Content starts
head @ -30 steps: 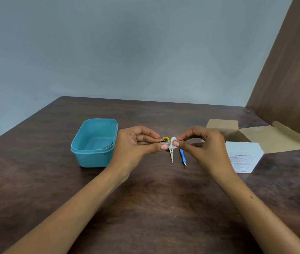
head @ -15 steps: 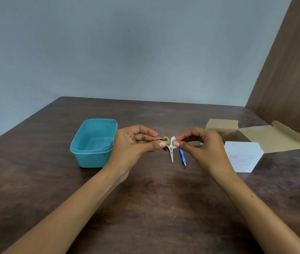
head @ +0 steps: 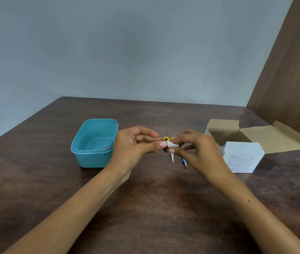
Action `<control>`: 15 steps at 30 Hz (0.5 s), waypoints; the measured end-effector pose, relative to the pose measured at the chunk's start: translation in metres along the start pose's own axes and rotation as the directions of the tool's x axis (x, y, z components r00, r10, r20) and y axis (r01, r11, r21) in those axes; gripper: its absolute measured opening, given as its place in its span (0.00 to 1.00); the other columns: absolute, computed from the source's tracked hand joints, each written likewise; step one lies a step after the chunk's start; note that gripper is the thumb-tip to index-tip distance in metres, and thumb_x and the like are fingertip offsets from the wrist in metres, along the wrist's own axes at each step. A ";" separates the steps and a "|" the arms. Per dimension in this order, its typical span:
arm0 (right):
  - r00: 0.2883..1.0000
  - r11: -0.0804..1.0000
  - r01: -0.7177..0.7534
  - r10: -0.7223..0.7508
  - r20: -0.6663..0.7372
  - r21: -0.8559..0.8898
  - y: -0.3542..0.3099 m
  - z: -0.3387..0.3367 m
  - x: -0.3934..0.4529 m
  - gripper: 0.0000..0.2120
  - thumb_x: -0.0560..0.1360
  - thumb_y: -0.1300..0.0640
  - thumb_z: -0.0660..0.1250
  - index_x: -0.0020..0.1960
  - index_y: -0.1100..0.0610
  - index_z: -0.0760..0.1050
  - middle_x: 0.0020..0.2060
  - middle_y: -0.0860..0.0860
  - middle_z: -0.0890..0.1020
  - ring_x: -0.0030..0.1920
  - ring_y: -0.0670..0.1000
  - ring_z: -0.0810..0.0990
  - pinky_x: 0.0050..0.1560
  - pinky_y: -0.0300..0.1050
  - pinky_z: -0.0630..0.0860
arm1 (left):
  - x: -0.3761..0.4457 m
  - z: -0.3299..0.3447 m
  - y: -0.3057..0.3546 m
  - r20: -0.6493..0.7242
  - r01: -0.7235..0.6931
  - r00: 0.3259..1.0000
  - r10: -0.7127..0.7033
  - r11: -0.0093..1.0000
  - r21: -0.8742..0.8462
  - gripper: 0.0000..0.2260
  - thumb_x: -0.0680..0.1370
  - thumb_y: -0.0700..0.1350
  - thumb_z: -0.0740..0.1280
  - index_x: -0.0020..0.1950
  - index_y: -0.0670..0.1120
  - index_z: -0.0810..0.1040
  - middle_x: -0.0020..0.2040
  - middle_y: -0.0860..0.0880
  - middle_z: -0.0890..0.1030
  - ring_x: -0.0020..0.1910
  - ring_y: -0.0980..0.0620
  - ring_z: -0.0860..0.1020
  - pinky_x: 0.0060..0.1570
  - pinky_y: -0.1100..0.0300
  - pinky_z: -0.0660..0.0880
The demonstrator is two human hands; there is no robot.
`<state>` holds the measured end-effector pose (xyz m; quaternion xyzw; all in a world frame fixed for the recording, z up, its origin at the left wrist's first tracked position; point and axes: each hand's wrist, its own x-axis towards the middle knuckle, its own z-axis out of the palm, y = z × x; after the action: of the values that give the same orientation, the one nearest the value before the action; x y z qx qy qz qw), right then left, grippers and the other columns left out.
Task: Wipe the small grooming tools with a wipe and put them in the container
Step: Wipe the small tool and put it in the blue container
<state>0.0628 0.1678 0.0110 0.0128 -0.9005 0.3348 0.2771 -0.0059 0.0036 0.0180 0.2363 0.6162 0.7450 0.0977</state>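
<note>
Wipe, a small white folded piece, sits pinched between the thumb and forefinger of the right hand, pressed against a small dark tool that the left hand pinches at its other end between thumb and fingers; both hands hover just above the table, almost touching each other. What kind of tool it is cannot be told, since fingers and wipe hide most of it. Below and behind the hands lie more tools: scissors with yellow loops and a pale blade pointing toward the person, and just to their right a blue-handled tool. Well to the left stands the teal container, open, with something grey showing at its inner right wall that I cannot identify. To the right sits a white box with print on its near face, its brown flap thrown open. The step in hand looks like wiping the held tool. To do it well, I judge the left pinch should stay firm near one end while the right draws the wipe along the whole length, then the hold shifts so the covered end gets cleaned too. A tool this thin could slip from the fingers or prick through the wipe, so light pressure and short strokes away from the fingertips seem wise. Once clean it goes left into the container, and the two tools on the table appear not yet done
</note>
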 end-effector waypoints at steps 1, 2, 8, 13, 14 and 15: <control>1.000 1.000 -0.023 0.023 0.004 0.010 0.000 -0.002 0.001 0.06 0.68 0.59 0.75 0.45 0.54 0.84 0.41 0.50 0.82 0.41 0.53 0.80 0.43 0.42 0.77 | 0.000 0.000 0.000 0.000 -0.003 1.000 0.003 1.000 0.002 0.09 0.64 0.32 0.76 0.40 0.40 0.80 0.33 0.46 0.85 0.34 0.54 0.83 0.34 0.64 0.79; 0.999 0.999 -0.039 0.039 0.008 0.014 0.001 -0.004 0.001 0.06 0.67 0.59 0.76 0.45 0.53 0.84 0.40 0.49 0.82 0.41 0.52 0.81 0.41 0.36 0.75 | 0.001 -0.001 0.000 -0.001 -0.007 1.000 0.007 1.000 0.003 0.09 0.64 0.32 0.76 0.40 0.40 0.80 0.34 0.46 0.85 0.34 0.54 0.83 0.34 0.64 0.79; 1.000 0.997 -0.018 0.016 0.018 0.078 -0.002 -0.002 0.000 0.08 0.67 0.56 0.75 0.46 0.56 0.84 0.40 0.52 0.83 0.41 0.52 0.81 0.43 0.41 0.78 | 0.000 -0.001 -0.001 0.044 -0.020 0.999 0.018 0.999 0.043 0.09 0.64 0.32 0.76 0.40 0.40 0.80 0.34 0.46 0.85 0.33 0.54 0.83 0.34 0.64 0.79; 0.998 0.986 -0.061 0.061 0.006 0.158 -0.005 -0.003 0.001 0.07 0.65 0.56 0.77 0.42 0.56 0.85 0.38 0.51 0.83 0.39 0.51 0.82 0.41 0.44 0.78 | 0.002 -0.003 0.001 0.044 -0.011 0.999 0.009 0.999 0.040 0.09 0.64 0.32 0.76 0.40 0.41 0.80 0.36 0.46 0.85 0.35 0.53 0.84 0.35 0.64 0.79; 0.997 0.983 -0.075 0.075 0.011 0.168 -0.005 -0.004 0.001 0.06 0.65 0.56 0.77 0.41 0.55 0.85 0.37 0.50 0.83 0.38 0.51 0.82 0.40 0.43 0.77 | 0.002 -0.003 0.002 0.045 -0.011 0.999 0.009 0.999 0.036 0.10 0.64 0.33 0.76 0.40 0.41 0.80 0.36 0.45 0.85 0.36 0.53 0.84 0.35 0.63 0.79; 0.997 0.983 -0.083 0.081 0.018 0.163 -0.004 -0.006 0.001 0.06 0.64 0.57 0.77 0.41 0.54 0.85 0.36 0.49 0.83 0.37 0.49 0.81 0.39 0.42 0.76 | 0.002 -0.004 0.003 0.044 -0.011 0.999 0.010 0.999 0.034 0.10 0.64 0.33 0.76 0.41 0.41 0.80 0.36 0.45 0.85 0.36 0.53 0.84 0.36 0.63 0.79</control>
<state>0.0652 0.1680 0.0178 0.0003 -0.8713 0.4185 0.2562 -0.0094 0.0007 0.0208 0.2573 0.6254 0.7294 0.1032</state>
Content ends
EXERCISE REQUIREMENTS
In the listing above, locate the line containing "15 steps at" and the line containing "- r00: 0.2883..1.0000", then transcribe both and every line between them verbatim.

EXERCISE OUTPUT
Action `<control>`: 15 steps at 30 Hz (0.5 s), waypoints; the measured end-effector pose, relative to the pose measured at the chunk's start: translation in metres along the start pose's own axes and rotation as the directions of the tool's x axis (x, y, z components r00, r10, r20) and y axis (r01, r11, r21) in those axes; gripper: its absolute measured opening, given as its place in its span (0.00 to 1.00); the other columns: absolute, computed from the source's tracked hand joints, each written likewise; step one lies a step after the chunk's start; note that gripper is the thumb-tip to index-tip distance in metres, and thumb_x and the like are fingertip offsets from the wrist in metres, along the wrist's own axes at each step. A ";" separates the steps and a "|" the arms. Per dimension in this order, its typical span:
arm0 (right):
  - r00: 0.2883..1.0000

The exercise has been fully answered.